Production snags depress Barrick Gold Q3 earnings by 40%
ELKO — Reduced production at higher costs cut third-quarter profits at Barrick Gold Corp. by 40 per cent, but the company’s president insisted one bad quarter won’t derail ambitious growth plans.
“I don’t underemphasize this past quarter by any means, but I don’t overemphasize it either,” president and CEO Randall Oliphant told a telephone news conference on Thursday.
“It’s important to keep in perspective that in spite of the quarter we’ve just come through, our full year production is on target for 5.7 million ounces at an average cash cost of $178 per ounce. That’s about three per cent higher than what we expected.”
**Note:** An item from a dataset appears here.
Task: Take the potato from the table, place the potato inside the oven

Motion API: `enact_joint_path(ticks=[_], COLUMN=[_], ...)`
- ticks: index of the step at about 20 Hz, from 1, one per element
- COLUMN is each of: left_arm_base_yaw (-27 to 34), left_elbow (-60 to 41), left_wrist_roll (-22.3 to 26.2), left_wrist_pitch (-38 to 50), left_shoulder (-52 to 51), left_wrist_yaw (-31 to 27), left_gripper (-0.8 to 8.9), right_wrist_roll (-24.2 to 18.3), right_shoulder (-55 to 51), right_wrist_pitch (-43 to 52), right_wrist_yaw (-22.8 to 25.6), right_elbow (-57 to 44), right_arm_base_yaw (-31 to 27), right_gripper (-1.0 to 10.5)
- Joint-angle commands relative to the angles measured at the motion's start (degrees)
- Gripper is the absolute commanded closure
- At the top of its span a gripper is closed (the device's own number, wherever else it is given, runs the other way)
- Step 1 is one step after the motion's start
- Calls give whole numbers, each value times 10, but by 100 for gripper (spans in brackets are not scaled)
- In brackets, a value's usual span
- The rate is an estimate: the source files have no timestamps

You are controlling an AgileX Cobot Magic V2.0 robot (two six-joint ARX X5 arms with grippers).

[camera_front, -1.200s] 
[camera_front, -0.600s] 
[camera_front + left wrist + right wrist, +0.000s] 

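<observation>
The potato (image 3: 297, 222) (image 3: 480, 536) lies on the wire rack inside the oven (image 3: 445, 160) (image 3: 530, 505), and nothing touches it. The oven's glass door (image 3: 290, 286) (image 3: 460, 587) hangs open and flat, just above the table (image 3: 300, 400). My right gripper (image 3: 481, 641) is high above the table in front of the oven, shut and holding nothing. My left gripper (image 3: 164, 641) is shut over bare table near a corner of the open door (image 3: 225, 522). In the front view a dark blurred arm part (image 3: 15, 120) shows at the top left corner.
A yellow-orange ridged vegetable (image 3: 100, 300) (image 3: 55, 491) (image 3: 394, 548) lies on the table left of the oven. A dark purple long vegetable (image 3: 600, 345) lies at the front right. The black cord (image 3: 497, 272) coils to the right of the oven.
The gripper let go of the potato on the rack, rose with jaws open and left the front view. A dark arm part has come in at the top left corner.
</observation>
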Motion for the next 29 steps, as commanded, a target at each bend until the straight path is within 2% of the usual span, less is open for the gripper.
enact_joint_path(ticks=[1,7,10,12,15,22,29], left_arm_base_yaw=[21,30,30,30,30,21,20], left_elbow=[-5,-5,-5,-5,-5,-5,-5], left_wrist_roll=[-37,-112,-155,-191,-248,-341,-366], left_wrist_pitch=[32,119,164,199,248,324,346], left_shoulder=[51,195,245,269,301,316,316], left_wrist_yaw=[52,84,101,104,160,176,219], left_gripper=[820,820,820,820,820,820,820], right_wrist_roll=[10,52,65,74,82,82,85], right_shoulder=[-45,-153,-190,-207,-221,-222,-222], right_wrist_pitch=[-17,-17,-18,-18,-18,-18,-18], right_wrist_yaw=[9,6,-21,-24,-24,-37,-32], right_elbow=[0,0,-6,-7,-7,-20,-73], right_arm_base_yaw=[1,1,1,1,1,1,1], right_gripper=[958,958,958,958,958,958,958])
Toronto-based Barrick is Canada’s largest gold producer and is No. 2 in Nevada behind Newmont Mining Corp.
The company said it had net earnings of $34 million, or 6 cents a share in the quarter ended Sept. 30, compared with $59 million, or 11 cents a share a year earlier.
Operating cash flow fell to $156 million from $181 million.
“Operating performance this quarter was disappointing. Various unrelated operating issues in the first half 2002 proved more stubborn than we expected,” Oliphant said.
“Lower than anticipated graded recovery rates at certain properties resulted in lower production and higher costs.”
Three-month production totalled 1.38 million ounces, down from 1.53 million a year earlier.
Barrick’s average realized price was $342 an ounce, up from $316, as its hedging program beat the spot price of gold for the 59th straight quarter. Total production costs rose to $273 an ounce from $253.
As a result of reduced forward-selling premiums due to low interest rates and the positive outlook for gold prices, Barrick reduced its forward sales position by 1 million ounces during the quarter, to 16.9 million ounces.
The company announced in September a $2 million, four mine, five year growth plan, and Oliphant said it is on track, with feasibility studies completed during the quarter at a project in Argentina. The company is also developing new mines in Peru, Australia and along the Chilean-Argentinian border.
Barrick’s shares closed up 18 cents at $14.78 Thursday on the New York Stock Exchange.